*WHAT YOU SHOULD DO*. Starting at the line that has "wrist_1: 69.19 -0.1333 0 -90" and stopping after the line that has "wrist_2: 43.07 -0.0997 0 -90", reproduce the listing below exactly; omit everything else.

*PROVIDED DATA*.
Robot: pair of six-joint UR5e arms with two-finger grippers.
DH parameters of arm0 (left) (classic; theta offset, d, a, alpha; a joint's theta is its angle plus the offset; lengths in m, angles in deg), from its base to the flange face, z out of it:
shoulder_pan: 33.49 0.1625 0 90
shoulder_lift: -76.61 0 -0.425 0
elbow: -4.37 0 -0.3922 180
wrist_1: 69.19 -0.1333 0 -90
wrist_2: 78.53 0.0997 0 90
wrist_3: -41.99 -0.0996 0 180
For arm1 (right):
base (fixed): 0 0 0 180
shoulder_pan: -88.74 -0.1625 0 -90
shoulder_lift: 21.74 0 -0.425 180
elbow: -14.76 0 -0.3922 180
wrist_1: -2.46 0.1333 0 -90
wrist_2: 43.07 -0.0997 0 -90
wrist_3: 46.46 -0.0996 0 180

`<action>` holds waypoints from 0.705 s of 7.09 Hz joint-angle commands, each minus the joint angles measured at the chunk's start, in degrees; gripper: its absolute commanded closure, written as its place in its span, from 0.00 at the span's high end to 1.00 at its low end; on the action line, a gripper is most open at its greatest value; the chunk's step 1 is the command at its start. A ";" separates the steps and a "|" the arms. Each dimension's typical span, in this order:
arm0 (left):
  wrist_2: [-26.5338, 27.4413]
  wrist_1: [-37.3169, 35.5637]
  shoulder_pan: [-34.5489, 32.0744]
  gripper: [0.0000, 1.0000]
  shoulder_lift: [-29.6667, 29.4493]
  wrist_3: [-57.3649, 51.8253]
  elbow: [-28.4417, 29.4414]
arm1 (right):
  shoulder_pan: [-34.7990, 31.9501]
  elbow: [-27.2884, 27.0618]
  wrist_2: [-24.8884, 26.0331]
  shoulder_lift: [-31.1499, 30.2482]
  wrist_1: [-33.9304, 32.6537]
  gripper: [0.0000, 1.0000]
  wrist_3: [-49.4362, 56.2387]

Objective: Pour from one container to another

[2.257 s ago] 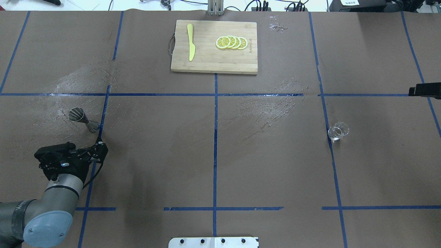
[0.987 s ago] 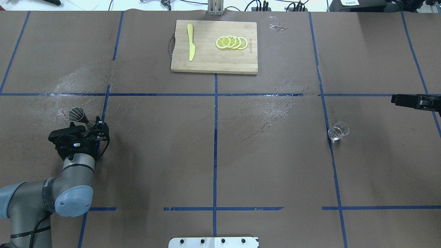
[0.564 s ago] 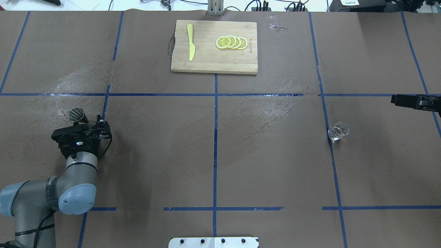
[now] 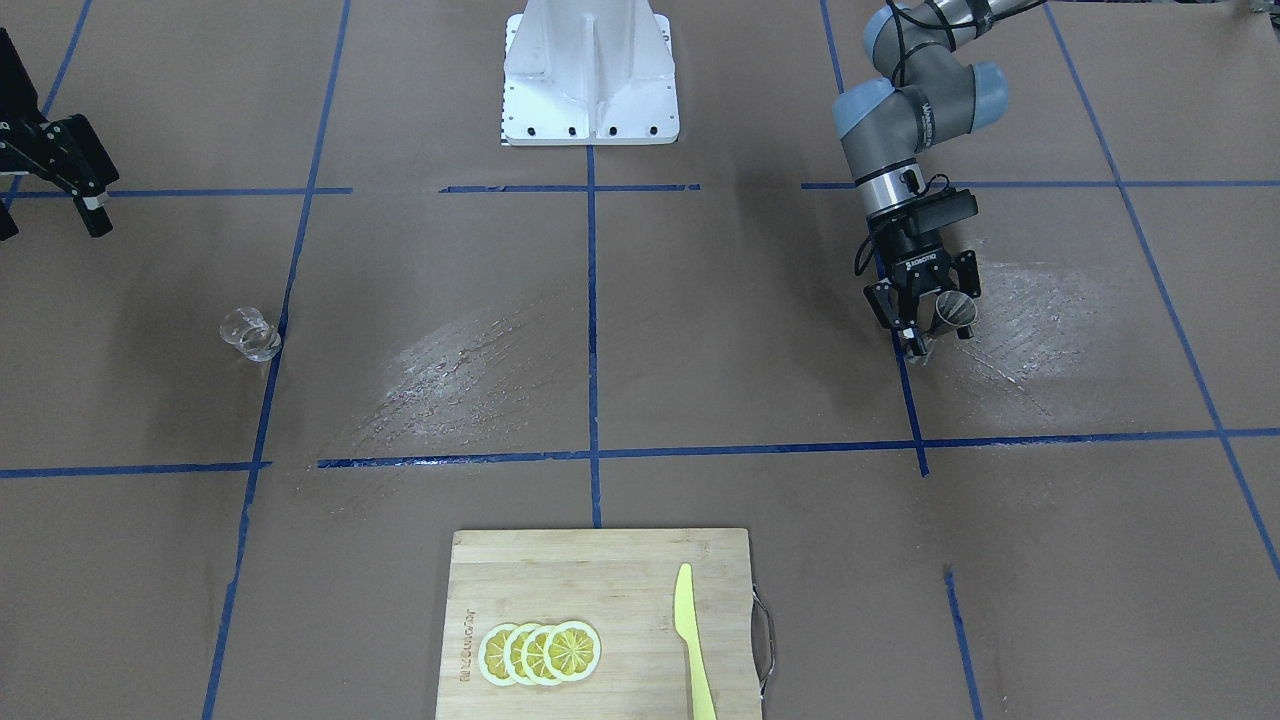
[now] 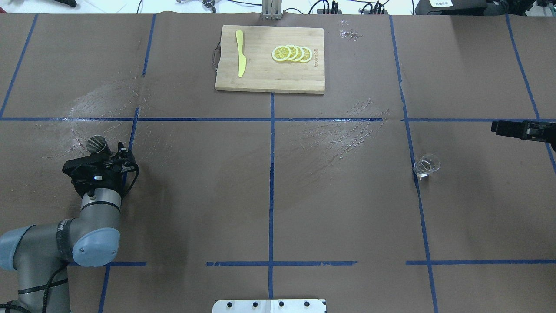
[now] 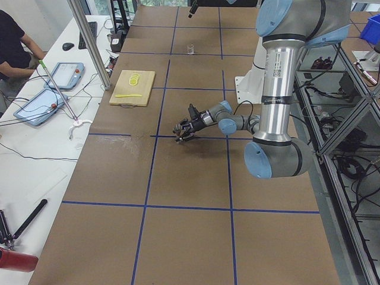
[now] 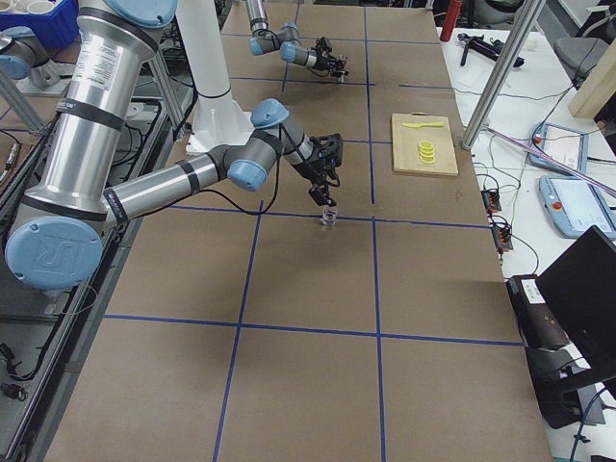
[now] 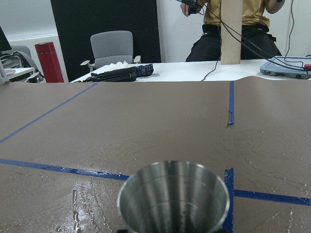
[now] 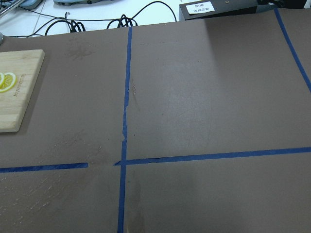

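Left arm: we record it stretched low over the surface, with the wrist nearly level. The fingers of the left gripper are spread to either side of the jigger. We cannot tell whether they touch it.

Jigger: it stands upright, mouth up, on the robot's left.

Right arm: it is raised, with the wrist angled downward. The right gripper hangs above the surface with its fingers wide apart.

Glass cup: it stands upright just beside a blue tape line on the robot's right. It is well apart from the jigger and not touching the right gripper.
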 commanded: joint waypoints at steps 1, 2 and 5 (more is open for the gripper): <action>-0.07 1.75 -0.05 0.37 -0.03 0.10 0.83 | 0.02 0.01 0.00 0.02 0.00 1.00 0.03; 0.02 4.46 -0.05 0.00 -0.03 0.27 3.36 | 0.02 0.01 0.00 -0.07 0.00 1.00 0.12; 0.02 7.03 -0.93 0.00 1.02 -8.64 -4.83 | 0.02 0.01 0.00 -0.07 0.00 1.00 0.12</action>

*SOLUTION*.
wrist_1: 69.19 -0.1333 0 -90
wrist_2: 78.53 0.0997 0 90
wrist_3: -41.99 -0.0996 0 180
For arm1 (right):
base (fixed): 0 0 0 180
shoulder_pan: -88.74 -0.1625 0 -90
shoulder_lift: 21.74 0 -0.425 180
elbow: -14.76 0 -0.3922 180
wrist_1: -2.46 0.1333 0 -90
wrist_2: 43.07 -0.0997 0 -90

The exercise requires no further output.